- _Exercise_: In the entries that follow, the line with "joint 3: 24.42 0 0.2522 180" opens the range and the line with "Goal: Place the" closes it; repeat that range exactly, both lines included.

** Opening Record extracts block **

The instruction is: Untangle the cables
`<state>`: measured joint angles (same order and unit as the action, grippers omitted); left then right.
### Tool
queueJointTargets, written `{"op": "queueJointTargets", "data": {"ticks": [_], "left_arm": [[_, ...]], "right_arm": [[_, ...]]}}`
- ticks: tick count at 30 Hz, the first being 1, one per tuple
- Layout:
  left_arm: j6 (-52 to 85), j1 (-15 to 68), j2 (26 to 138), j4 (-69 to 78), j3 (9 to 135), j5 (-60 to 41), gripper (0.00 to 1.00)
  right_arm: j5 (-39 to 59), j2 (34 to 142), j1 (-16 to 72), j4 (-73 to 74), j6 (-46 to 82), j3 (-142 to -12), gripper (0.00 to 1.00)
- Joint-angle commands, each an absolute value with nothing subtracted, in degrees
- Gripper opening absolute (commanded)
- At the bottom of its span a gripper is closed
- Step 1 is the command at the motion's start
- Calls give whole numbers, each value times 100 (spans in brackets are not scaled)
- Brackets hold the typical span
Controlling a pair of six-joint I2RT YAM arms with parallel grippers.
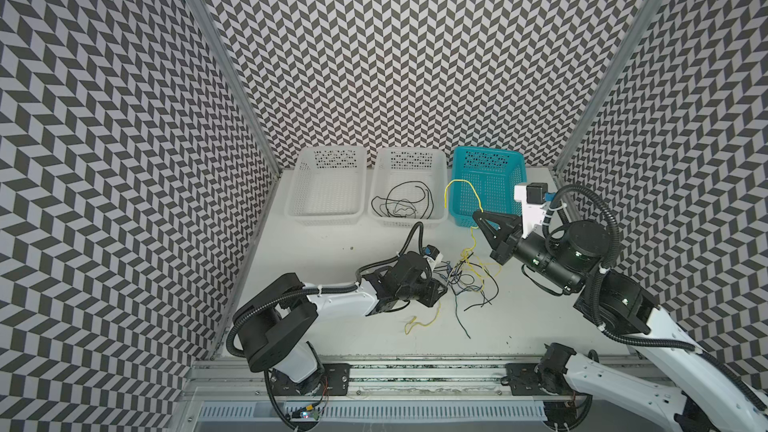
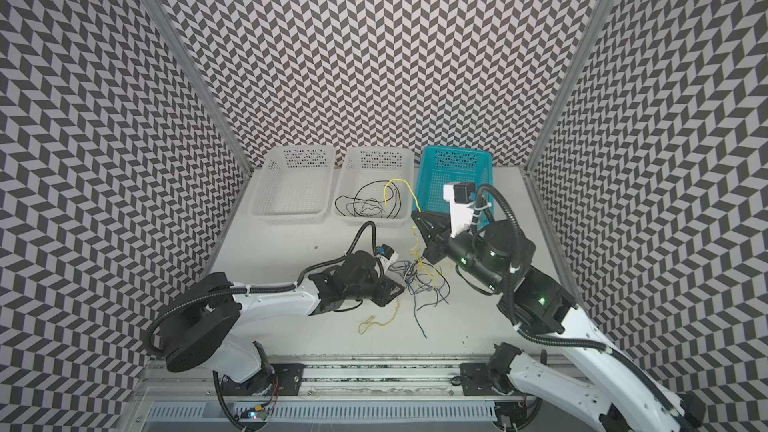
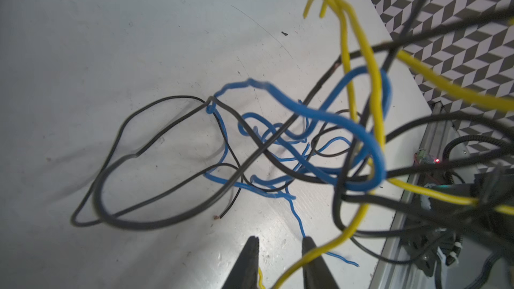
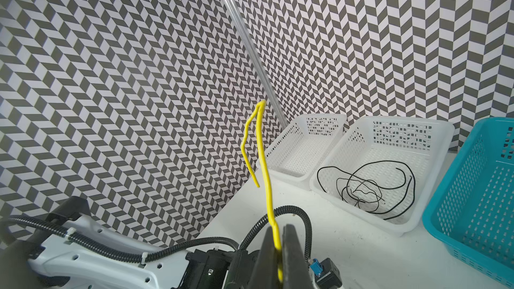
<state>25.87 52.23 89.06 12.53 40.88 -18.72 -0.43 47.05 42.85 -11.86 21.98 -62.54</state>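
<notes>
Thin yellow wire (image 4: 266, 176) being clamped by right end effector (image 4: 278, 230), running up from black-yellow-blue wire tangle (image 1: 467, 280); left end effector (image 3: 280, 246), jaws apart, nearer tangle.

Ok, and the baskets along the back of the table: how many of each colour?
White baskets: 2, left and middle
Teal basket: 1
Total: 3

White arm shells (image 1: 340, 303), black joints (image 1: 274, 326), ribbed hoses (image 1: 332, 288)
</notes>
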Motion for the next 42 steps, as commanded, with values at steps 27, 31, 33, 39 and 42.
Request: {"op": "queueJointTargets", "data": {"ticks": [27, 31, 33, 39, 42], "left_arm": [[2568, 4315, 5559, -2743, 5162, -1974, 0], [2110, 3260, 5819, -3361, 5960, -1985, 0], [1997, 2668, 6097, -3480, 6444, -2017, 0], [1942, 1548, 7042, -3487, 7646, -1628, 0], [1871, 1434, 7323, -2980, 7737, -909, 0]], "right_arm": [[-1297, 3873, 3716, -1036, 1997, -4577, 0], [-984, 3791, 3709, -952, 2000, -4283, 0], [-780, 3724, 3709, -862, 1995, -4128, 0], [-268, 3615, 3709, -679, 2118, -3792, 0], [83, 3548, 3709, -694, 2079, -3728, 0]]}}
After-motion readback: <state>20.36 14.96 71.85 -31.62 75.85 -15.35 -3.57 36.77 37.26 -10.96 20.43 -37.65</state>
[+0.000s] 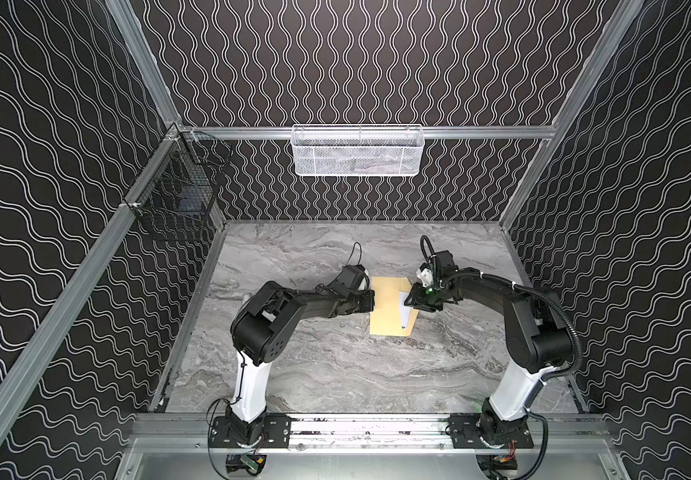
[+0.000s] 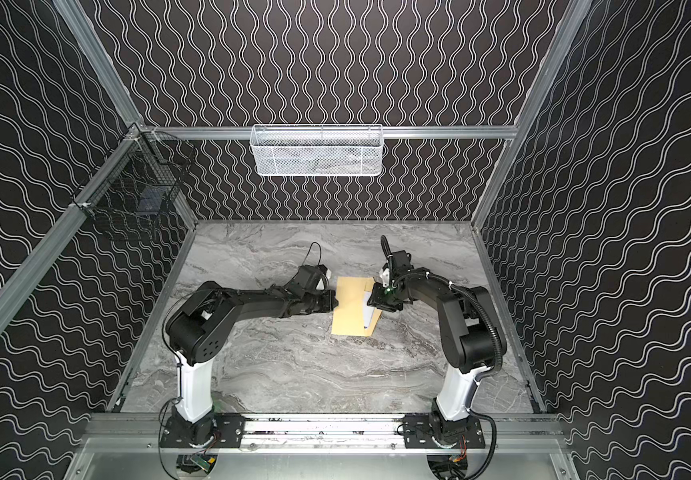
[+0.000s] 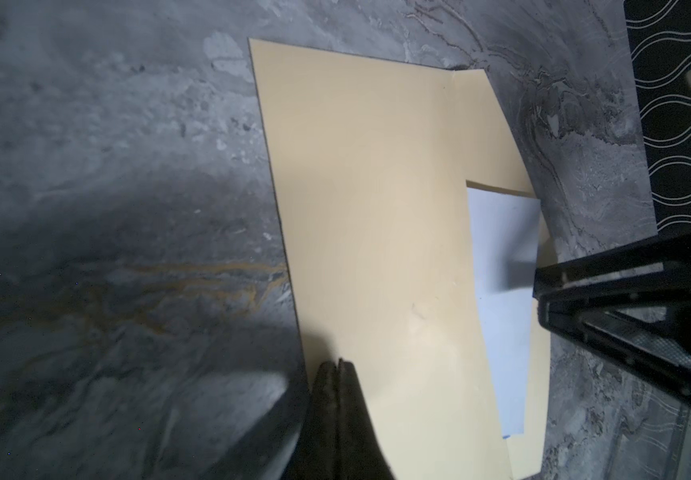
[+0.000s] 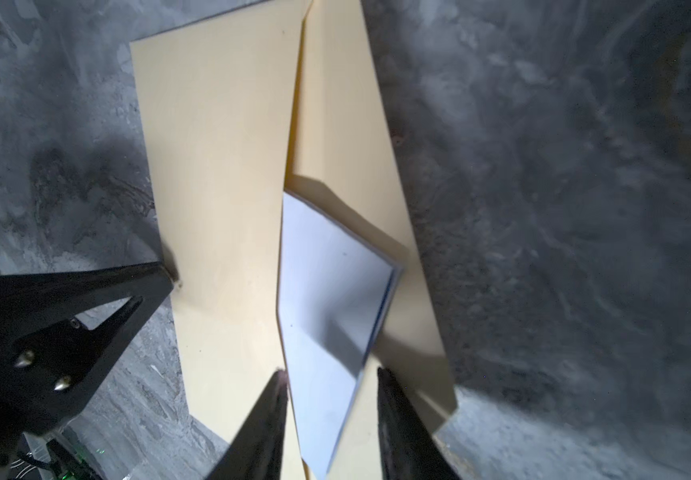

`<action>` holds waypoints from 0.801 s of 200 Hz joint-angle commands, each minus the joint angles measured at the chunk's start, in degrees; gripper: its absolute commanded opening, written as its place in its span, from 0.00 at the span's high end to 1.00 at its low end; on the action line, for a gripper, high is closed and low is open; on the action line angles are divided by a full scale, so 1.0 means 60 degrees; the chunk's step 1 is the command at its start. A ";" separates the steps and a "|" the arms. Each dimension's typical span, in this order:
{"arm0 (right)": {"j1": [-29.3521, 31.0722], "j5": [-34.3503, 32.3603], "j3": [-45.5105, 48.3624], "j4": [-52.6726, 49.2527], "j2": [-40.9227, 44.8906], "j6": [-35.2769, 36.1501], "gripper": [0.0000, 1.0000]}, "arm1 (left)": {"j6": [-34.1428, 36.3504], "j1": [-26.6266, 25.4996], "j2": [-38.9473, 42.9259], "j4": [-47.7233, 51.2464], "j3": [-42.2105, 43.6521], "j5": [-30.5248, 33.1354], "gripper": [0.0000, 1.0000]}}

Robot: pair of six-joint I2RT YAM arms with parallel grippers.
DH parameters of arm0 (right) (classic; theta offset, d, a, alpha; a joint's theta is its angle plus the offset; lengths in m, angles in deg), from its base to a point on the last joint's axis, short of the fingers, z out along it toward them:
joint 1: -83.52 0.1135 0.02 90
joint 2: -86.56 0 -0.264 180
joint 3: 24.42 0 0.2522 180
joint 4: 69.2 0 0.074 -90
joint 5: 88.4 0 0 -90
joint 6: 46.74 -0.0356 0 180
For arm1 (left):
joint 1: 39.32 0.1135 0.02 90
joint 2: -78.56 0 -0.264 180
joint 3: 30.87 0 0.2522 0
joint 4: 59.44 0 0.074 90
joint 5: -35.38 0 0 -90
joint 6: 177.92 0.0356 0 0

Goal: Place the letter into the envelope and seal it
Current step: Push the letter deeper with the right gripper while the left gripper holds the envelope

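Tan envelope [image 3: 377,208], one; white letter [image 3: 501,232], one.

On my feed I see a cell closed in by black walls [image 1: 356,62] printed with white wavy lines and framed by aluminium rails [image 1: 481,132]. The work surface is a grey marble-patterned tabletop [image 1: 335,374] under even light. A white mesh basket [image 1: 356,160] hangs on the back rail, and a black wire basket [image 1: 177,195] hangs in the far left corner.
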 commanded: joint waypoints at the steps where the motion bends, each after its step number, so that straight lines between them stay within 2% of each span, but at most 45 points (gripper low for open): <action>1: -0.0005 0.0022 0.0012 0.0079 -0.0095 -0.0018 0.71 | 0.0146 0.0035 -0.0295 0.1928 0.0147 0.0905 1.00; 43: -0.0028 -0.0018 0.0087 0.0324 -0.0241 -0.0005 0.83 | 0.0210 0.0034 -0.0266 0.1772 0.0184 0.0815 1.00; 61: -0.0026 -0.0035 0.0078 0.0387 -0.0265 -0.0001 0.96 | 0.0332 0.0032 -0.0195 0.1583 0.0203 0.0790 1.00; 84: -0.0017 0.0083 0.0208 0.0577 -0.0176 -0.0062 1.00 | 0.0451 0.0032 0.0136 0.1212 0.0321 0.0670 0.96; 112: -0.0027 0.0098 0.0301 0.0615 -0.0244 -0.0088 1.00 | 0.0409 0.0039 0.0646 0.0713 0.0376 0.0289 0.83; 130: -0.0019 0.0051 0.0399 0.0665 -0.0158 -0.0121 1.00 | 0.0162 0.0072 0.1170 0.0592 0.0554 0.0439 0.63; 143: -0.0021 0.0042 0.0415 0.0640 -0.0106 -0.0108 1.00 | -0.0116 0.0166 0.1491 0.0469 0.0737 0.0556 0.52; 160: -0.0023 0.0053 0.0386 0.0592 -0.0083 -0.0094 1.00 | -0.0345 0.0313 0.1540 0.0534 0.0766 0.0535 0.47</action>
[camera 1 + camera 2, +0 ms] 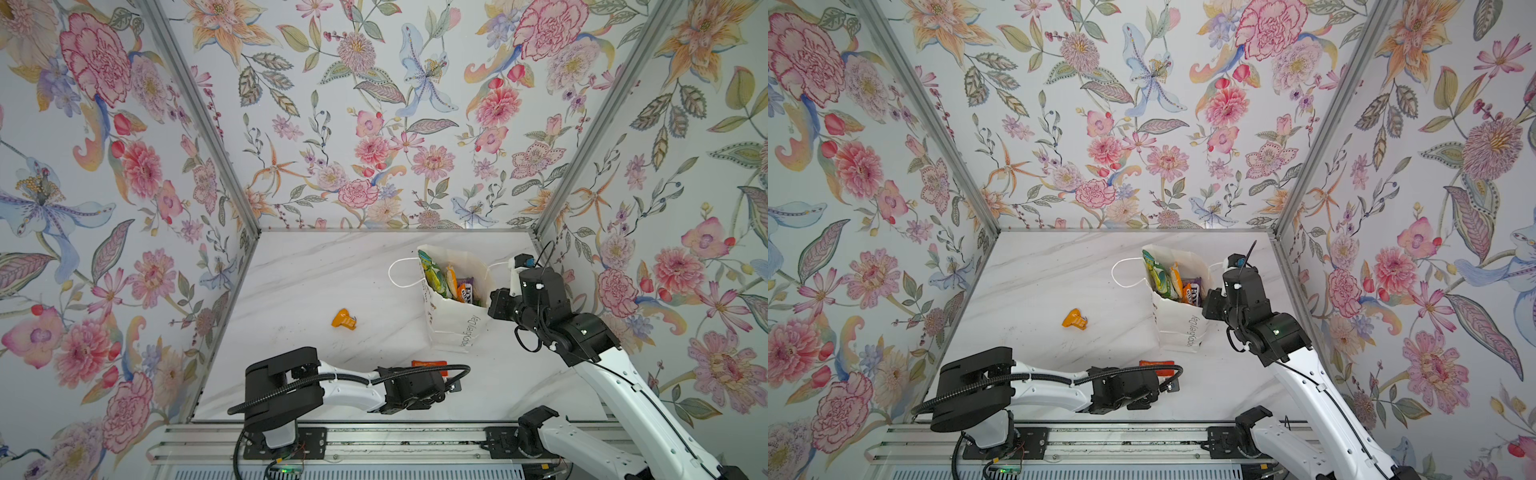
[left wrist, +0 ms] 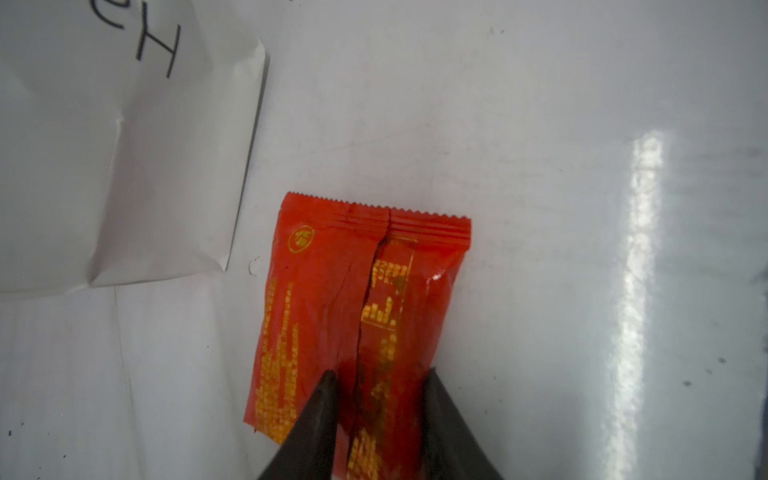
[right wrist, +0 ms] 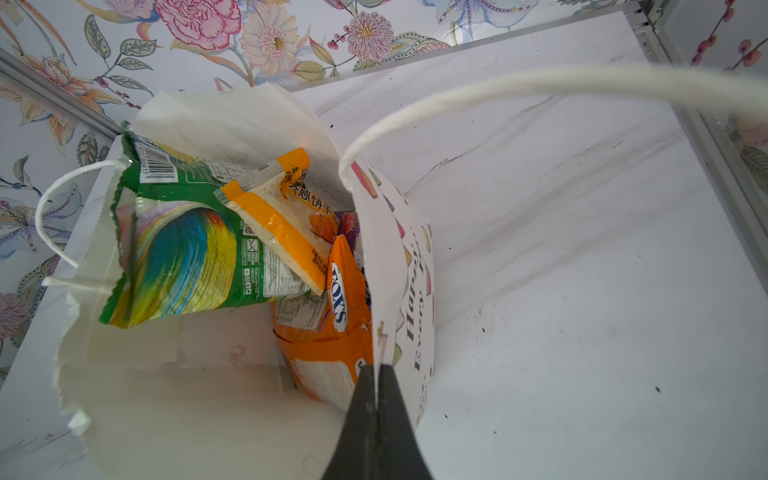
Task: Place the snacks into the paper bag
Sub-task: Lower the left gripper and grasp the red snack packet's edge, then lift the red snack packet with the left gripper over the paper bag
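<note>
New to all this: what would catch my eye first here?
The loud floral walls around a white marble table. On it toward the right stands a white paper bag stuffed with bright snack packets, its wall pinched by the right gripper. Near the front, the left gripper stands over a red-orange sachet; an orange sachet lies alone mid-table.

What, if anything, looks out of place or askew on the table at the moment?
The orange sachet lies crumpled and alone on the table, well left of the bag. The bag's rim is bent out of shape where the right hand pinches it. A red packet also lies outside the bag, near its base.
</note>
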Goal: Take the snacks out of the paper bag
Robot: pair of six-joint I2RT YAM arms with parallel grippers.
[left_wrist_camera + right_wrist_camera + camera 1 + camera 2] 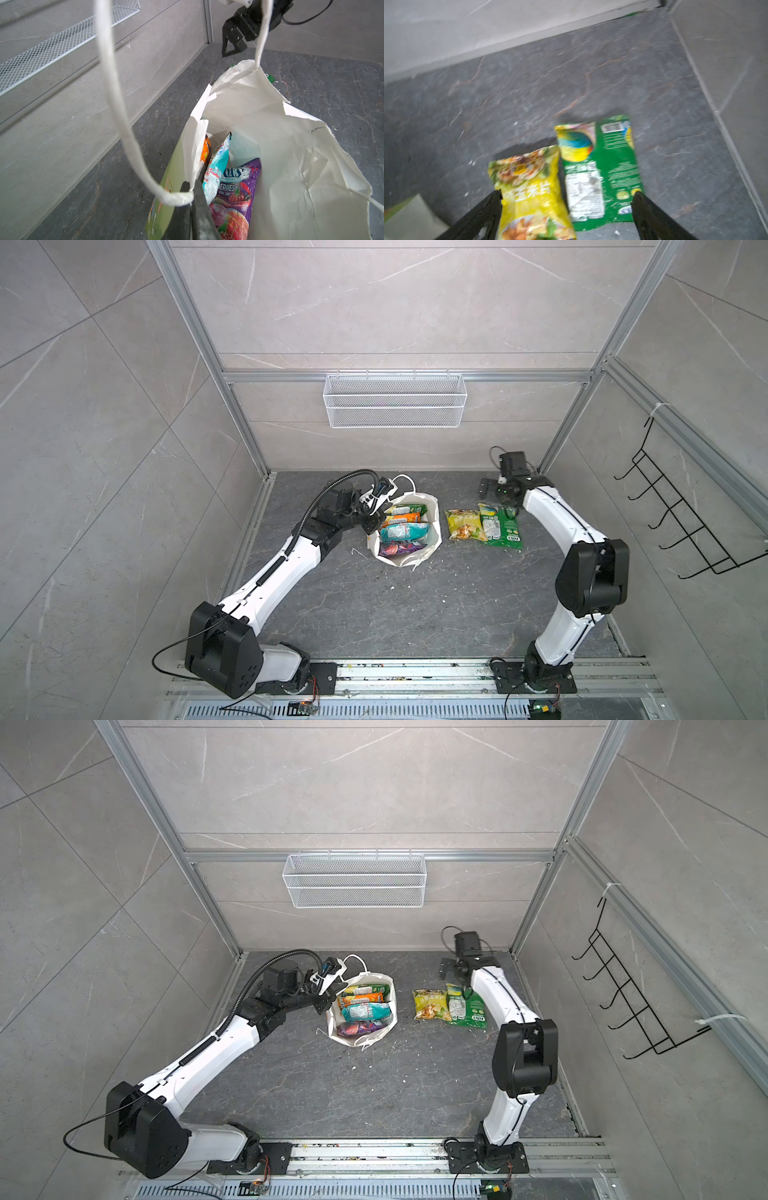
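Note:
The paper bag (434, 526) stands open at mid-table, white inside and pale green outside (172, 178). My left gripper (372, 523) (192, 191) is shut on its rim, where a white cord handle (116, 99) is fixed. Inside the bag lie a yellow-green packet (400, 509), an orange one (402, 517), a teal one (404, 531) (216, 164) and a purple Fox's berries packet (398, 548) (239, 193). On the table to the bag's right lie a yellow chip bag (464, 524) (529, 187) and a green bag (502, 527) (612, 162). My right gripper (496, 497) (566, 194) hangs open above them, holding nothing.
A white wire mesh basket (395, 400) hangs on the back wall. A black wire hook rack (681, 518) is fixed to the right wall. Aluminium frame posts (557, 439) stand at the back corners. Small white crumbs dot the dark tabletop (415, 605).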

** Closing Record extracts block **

- _Output of the exercise_:
joint 3: 24.42 0 0.2522 180
joint 4: 69.2 0 0.074 -90
joint 5: 88.4 0 0 -90
joint 6: 46.74 -0.0356 0 180
For arm1 (left):
joint 1: 39.32 0.1135 0.02 90
joint 2: -78.56 0 -0.264 180
joint 3: 30.87 0 0.2522 0
joint 4: 59.44 0 0.074 90
joint 5: -35.38 0 0 -90
joint 6: 177.92 0.0356 0 0

Goal: Place the letter into the envelope and seal it

Besides this answer, the exercise requires nothing else.